Within the records below is a range that opens at the line with "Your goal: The" and closes at the line with "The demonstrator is". Return that range word for word, both ends included, and only that range.

━━━ DATA IN THIS EXERCISE

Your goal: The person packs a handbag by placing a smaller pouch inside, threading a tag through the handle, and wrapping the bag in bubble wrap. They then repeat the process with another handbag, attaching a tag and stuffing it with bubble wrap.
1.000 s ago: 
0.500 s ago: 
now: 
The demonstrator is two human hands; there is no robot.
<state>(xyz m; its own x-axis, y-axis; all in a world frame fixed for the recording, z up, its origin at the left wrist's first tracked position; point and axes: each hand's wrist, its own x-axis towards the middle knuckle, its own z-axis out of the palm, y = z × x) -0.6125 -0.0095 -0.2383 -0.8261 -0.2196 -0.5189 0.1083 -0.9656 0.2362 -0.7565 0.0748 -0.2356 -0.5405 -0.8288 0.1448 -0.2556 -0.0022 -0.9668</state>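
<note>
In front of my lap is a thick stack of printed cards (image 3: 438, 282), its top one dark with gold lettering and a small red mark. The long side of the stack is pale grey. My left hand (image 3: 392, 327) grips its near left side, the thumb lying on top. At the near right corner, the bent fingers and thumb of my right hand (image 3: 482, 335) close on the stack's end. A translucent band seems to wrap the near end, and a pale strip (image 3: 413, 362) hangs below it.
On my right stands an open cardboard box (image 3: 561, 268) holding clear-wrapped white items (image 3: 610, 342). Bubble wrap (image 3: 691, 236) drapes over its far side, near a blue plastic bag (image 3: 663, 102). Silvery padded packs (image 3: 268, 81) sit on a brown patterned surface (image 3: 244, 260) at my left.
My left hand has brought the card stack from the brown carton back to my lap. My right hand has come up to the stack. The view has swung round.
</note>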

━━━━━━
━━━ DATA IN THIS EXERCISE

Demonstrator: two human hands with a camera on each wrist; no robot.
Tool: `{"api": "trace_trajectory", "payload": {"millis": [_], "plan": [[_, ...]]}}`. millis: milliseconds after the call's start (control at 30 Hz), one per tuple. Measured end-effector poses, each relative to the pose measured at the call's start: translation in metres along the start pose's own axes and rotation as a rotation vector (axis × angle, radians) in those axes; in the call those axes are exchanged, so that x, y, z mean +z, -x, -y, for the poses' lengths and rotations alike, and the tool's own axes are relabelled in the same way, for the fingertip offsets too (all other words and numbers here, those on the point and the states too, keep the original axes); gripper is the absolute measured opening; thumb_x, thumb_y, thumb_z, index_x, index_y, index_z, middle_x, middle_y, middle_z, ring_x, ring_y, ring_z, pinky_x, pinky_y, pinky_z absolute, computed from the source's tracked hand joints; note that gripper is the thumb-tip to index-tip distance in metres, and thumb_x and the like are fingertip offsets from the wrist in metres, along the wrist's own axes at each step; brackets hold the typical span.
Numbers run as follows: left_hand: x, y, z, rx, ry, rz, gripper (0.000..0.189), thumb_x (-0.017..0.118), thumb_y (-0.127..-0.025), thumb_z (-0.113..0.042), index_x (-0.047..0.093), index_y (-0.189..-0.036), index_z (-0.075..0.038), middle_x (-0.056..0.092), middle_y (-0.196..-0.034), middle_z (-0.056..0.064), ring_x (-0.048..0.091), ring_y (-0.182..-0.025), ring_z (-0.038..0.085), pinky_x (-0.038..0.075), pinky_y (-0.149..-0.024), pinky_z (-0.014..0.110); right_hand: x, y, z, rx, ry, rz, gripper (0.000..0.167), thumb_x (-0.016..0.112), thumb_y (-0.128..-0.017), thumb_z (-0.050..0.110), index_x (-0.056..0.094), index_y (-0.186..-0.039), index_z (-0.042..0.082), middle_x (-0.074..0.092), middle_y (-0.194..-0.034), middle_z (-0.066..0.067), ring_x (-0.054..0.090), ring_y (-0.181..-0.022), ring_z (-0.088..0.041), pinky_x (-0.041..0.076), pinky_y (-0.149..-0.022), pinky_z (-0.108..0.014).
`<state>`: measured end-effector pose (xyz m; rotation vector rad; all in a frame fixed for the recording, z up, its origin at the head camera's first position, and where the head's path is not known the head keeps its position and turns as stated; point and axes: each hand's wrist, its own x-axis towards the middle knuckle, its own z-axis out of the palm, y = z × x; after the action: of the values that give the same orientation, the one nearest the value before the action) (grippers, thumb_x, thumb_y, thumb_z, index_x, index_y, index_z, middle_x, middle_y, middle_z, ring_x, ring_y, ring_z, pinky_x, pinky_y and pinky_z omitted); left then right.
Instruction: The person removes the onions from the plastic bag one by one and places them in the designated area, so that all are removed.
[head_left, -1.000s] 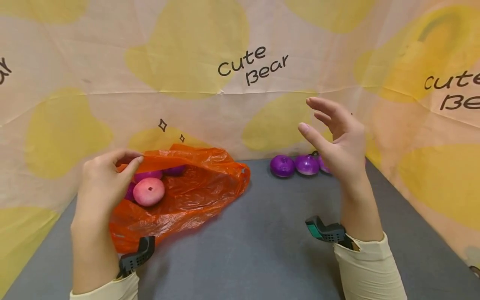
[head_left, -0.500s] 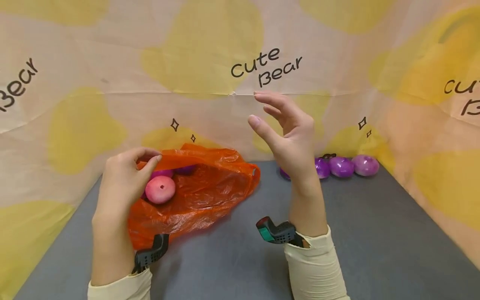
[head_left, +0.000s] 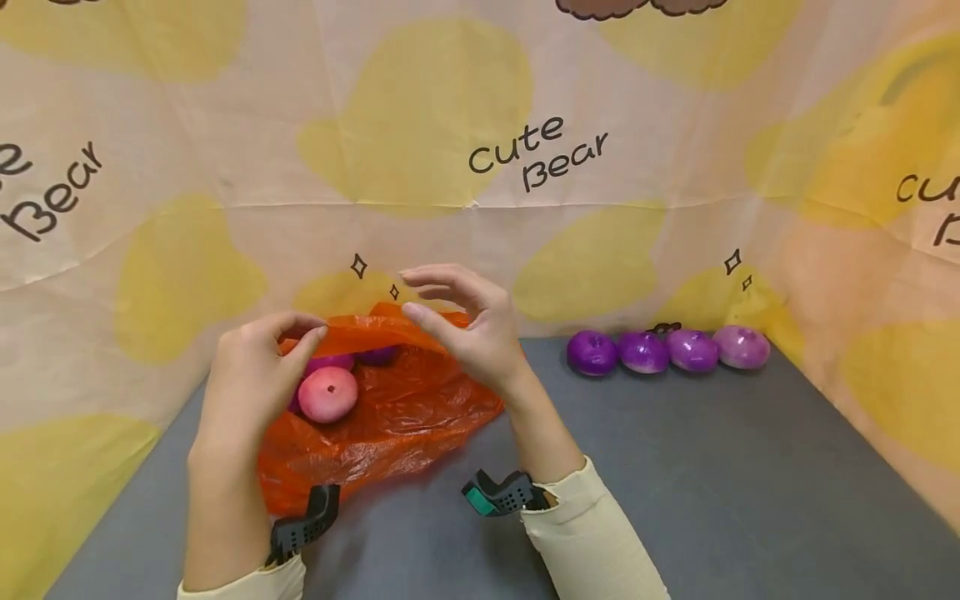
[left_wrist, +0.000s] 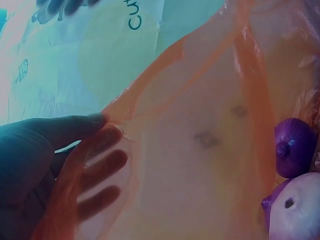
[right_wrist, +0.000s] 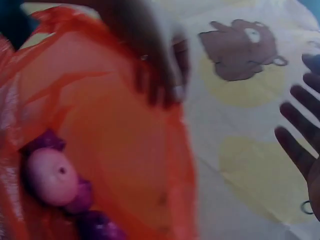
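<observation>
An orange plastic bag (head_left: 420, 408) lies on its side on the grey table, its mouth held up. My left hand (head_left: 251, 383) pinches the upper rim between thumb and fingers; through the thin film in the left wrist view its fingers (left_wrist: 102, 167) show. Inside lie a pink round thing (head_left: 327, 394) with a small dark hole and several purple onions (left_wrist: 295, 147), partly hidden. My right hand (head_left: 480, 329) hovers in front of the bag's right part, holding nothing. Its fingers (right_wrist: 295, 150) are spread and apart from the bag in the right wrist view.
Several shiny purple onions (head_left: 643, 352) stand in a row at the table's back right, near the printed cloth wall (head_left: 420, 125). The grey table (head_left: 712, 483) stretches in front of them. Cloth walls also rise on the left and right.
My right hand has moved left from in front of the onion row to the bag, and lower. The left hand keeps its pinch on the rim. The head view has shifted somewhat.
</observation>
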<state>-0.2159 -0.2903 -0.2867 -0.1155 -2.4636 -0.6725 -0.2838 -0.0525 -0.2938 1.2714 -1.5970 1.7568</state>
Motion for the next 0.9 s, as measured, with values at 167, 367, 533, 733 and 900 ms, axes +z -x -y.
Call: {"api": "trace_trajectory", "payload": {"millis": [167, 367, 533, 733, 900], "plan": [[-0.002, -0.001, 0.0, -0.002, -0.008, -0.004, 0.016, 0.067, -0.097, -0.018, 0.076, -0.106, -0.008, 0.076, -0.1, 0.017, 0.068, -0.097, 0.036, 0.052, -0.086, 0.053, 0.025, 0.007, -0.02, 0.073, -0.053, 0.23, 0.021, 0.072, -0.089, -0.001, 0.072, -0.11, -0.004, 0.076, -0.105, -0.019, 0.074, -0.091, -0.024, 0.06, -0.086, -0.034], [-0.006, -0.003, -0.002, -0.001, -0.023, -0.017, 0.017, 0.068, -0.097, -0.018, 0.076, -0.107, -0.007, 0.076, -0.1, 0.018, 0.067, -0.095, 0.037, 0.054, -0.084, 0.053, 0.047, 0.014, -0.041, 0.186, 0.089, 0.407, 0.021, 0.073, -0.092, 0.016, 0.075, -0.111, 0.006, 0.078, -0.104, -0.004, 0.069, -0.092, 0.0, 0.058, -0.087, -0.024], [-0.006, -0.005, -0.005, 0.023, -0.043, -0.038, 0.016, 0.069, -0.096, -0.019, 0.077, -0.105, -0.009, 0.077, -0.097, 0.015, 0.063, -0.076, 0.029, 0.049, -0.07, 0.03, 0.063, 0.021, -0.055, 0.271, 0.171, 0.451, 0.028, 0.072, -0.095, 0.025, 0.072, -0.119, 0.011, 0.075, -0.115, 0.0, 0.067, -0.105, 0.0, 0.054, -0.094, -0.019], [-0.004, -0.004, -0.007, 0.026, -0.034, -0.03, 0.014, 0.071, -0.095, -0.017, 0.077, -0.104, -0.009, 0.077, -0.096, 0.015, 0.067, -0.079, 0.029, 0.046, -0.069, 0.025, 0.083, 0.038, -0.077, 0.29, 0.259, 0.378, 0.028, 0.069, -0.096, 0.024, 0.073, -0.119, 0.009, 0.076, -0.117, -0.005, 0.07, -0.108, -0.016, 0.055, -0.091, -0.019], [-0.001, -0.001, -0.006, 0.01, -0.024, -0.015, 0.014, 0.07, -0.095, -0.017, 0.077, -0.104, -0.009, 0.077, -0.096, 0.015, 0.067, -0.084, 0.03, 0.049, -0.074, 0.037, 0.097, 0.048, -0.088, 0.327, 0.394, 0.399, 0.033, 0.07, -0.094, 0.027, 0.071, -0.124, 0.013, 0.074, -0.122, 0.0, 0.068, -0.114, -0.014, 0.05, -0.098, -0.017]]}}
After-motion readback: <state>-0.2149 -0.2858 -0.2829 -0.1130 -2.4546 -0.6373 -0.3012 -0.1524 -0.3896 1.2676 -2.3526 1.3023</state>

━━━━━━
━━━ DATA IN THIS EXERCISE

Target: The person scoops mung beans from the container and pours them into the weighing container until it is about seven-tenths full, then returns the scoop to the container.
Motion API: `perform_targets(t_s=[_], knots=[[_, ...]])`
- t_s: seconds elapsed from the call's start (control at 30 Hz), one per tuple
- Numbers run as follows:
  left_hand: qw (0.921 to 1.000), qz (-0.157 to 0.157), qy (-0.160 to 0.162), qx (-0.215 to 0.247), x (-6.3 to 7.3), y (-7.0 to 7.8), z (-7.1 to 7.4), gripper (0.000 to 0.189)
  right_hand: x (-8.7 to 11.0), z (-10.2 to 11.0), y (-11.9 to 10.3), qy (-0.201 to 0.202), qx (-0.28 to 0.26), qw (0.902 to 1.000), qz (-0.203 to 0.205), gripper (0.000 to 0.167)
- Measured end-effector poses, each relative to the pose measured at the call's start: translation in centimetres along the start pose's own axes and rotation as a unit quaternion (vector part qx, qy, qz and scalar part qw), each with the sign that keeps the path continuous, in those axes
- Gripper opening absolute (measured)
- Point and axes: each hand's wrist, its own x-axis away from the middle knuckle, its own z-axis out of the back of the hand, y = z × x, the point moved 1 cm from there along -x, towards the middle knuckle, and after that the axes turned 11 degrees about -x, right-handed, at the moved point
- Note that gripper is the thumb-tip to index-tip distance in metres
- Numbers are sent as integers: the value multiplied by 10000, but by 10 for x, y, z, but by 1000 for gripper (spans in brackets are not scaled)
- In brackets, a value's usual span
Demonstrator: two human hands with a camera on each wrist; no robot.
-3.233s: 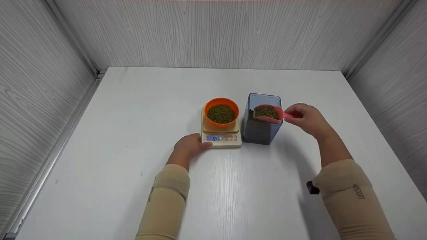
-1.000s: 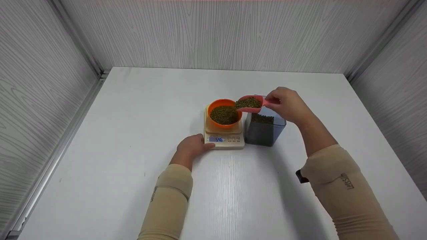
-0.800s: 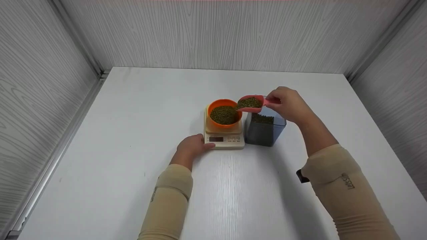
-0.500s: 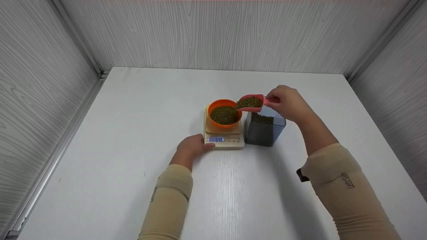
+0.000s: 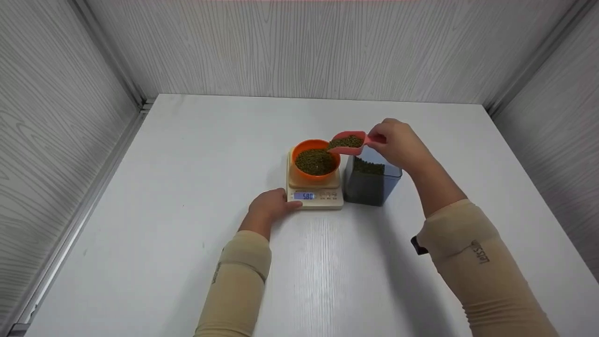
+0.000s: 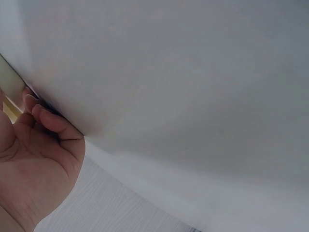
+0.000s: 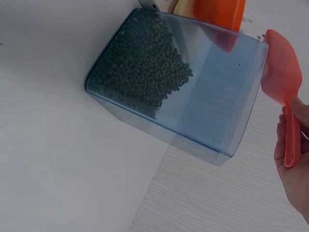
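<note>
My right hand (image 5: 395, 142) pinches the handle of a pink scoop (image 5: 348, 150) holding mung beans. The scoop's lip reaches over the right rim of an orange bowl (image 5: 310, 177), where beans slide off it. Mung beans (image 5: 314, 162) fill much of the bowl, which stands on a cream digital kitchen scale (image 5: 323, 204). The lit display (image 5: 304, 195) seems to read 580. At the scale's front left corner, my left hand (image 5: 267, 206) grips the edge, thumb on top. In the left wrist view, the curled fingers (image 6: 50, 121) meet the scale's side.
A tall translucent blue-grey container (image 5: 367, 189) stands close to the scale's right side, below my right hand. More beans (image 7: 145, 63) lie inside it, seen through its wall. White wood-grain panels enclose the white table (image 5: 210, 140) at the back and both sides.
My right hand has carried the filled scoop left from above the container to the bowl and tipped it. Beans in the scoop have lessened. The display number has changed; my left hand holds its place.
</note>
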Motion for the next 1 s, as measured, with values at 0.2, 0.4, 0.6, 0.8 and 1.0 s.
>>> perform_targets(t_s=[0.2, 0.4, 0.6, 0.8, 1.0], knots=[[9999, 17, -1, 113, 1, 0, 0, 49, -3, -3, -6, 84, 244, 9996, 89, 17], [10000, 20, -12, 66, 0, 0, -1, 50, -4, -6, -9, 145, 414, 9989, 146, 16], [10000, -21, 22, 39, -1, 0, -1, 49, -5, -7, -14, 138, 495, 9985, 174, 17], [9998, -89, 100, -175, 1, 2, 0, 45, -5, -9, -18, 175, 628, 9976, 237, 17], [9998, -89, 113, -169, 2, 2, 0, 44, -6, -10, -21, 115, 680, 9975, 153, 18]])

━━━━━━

▶ [THE COMPLETED TASK]
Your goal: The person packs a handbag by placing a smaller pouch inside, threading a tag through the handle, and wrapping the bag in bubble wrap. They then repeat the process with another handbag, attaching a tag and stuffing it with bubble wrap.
1.000 s ago: 
0.500 s ago: 
now: 
The demonstrator is two human hands; there is no robot.

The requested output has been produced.